In this report we compare the performance of odc-stac
(GitHub, Docs) and stacktac
(GitHub, Docs) libraries when loading Sentinel-2 COG (Cloud Optimized GeoTIFF) data from Azure blob storage. We analyse relative performance of the two libraries in the two common data access scenarios and measure the effect of Dask chunk-size choice on observed performance.
Experiment was conducted in the Planetary Computer Pangeo Notebook environment, using a single-node Dask cluster with 4 cores and 32 GiB RAM.

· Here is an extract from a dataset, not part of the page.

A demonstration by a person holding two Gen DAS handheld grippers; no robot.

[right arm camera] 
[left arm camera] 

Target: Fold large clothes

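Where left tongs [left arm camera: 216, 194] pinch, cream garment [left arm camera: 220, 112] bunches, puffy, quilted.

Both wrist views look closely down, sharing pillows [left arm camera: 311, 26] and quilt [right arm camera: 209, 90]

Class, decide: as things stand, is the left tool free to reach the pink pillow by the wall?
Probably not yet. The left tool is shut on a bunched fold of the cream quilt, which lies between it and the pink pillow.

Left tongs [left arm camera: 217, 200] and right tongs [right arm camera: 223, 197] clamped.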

We load three bands (red, green and blue) in the native projection and resolution of the data (10m, UTM). We consider two scenarios: deep (temporal processing) and wide (building mosaic for visualisation).
{
"collections": ["sentinel-2-l2a"],
"datetime": "2020-06/2020-07",
"query": {
"s2:mgrs_tile": {"eq": "35MNM"},
"s2:nodata_pixel_percentage": {"lt": 10}
}
}
{
"collections": ["sentinel-2-l2a"],
"datetime": "2020-06-06",
"bbox": [27.345815, -14.98724, 27.565542, -7.710992]
}
To control for variability in data access performance, we run each benchmark several times and pick the fastest run for comparison. Most configurations were processed five times, with some slower ones being repeated three times. We have observed low variability of execution times for the slower ones.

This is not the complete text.